### Work instructions
Scan the listing below for "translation", then report every line that has it.

:: Information shown ::

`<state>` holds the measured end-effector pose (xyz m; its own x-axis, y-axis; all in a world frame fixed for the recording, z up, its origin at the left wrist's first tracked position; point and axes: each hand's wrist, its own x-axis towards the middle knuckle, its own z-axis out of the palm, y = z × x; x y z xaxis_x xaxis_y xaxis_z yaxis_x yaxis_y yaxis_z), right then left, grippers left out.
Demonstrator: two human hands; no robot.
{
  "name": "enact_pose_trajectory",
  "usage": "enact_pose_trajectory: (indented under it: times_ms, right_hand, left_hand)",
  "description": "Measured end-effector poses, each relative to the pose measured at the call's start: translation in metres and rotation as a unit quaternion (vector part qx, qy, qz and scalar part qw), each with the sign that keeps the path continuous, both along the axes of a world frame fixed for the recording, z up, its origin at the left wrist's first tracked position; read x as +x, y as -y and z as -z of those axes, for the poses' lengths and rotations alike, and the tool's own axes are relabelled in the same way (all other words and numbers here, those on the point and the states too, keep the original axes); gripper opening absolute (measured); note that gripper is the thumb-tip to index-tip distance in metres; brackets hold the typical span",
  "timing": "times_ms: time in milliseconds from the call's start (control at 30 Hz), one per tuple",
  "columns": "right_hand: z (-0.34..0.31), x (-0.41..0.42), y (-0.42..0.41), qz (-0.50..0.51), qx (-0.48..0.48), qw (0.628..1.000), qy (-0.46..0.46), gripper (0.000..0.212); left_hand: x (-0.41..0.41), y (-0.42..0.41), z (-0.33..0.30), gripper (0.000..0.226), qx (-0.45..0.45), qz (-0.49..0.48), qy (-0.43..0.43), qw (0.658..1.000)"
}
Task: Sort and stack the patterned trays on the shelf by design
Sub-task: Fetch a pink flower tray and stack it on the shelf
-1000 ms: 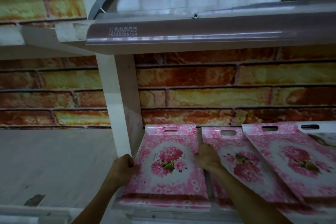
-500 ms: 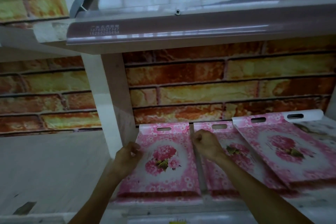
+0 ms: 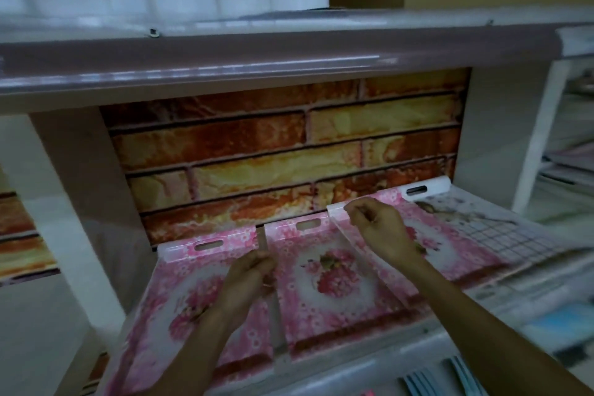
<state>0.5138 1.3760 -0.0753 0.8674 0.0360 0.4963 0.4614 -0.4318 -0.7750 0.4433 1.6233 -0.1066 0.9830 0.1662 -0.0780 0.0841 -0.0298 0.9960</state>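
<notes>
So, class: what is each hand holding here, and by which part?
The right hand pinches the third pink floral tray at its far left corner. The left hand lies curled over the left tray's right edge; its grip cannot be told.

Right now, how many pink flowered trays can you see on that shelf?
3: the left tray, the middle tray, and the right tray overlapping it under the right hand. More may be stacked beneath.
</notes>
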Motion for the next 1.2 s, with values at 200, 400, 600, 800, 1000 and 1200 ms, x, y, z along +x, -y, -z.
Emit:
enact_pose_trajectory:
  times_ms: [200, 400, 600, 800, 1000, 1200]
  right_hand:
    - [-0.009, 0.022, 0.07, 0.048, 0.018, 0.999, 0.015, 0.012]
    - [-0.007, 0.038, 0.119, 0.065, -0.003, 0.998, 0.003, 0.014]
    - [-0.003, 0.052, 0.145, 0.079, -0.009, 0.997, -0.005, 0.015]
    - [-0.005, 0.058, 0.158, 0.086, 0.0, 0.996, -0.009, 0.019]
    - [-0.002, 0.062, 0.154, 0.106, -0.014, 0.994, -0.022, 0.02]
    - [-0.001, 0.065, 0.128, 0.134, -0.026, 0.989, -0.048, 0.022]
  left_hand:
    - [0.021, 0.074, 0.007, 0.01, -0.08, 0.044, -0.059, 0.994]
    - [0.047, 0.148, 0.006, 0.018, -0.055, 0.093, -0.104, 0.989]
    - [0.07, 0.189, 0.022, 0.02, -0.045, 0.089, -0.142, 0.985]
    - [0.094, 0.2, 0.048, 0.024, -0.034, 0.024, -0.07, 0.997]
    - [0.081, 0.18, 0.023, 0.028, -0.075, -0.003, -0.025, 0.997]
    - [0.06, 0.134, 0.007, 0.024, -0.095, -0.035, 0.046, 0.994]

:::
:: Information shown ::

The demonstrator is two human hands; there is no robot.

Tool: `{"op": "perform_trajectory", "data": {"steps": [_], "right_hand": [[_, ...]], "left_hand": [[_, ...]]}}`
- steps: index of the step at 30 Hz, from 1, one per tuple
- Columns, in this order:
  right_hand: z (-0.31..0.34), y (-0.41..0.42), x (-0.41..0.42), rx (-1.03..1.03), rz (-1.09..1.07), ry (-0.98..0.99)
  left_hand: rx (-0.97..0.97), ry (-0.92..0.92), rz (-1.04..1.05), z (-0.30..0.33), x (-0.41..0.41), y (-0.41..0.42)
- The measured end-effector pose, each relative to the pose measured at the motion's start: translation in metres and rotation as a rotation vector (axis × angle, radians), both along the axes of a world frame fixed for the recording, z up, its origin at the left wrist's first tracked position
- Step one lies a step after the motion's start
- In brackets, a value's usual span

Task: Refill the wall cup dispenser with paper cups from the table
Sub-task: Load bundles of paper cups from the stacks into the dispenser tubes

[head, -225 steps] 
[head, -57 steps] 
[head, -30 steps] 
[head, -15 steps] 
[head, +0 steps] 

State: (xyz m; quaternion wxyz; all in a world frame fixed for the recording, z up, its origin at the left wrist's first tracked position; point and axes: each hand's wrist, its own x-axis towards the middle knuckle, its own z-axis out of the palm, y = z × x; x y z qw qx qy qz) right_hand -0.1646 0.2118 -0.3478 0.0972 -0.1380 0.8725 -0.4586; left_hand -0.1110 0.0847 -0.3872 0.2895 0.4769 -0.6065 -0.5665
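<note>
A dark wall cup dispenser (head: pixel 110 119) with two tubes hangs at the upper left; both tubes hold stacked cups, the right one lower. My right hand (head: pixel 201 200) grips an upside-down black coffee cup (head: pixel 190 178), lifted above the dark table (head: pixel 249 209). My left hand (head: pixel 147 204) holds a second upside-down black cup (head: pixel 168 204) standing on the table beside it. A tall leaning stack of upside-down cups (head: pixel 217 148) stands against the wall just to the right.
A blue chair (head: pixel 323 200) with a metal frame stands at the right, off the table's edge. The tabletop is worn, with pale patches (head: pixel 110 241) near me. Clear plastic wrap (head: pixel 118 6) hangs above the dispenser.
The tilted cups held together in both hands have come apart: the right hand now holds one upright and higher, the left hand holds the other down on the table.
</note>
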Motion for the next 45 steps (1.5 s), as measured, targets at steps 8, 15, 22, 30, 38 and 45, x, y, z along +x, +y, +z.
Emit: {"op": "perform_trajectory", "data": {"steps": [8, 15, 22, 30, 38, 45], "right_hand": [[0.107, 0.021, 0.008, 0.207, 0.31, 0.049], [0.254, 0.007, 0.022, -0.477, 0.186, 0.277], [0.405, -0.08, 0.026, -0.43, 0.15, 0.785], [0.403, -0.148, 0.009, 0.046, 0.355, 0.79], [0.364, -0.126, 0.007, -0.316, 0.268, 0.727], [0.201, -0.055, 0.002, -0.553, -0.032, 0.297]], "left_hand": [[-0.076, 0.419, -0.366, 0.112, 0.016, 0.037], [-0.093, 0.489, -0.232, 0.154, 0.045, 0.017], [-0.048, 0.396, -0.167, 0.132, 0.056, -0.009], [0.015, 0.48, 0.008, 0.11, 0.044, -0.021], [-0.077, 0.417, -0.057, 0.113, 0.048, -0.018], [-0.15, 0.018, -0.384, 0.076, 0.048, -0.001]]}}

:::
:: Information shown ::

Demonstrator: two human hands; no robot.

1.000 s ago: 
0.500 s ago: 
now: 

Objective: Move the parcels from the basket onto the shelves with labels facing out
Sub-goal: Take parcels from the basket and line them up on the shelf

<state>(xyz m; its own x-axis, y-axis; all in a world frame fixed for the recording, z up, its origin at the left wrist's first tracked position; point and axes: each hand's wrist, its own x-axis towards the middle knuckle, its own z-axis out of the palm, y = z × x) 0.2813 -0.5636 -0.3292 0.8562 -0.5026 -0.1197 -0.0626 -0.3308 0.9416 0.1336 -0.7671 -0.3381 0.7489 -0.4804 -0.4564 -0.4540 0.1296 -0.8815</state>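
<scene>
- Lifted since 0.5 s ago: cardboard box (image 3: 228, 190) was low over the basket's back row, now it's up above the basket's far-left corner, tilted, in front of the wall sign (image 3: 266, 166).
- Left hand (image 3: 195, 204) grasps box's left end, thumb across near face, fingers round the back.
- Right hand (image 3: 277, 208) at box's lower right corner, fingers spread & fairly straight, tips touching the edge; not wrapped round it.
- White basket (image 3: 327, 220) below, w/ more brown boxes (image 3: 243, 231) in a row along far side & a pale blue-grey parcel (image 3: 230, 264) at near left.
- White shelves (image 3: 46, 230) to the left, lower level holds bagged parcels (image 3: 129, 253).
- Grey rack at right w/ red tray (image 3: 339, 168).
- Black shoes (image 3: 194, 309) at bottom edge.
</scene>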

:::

### Solution for this exercise
  "description": "Measured end-effector poses, each relative to the pose measured at the call's start: translation in metres and rotation as a unit quaternion (vector part qx, qy, qz and scalar part qw), each with the sign that keeps the path continuous, both along the axes of a world frame fixed for the recording, z up, its origin at the left wrist's first tracked position; read x as +x, y as -y and z as -z of those axes, for the poses' lengths and rotations alike, and the tool's own axes are relabelled in the same way (all other words and numbers here, those on the point and the states too, keep the original axes); gripper opening absolute (measured); note that gripper is the thumb-tip to index-tip distance in metres; brackets hold the typical span",
- The measured end-effector pose, each relative to the pose measured at the motion's start: translation in metres and rotation as a rotation vector (axis × angle, radians), both along the axes of a world frame fixed for the recording, z up, its origin at the left wrist's first tracked position

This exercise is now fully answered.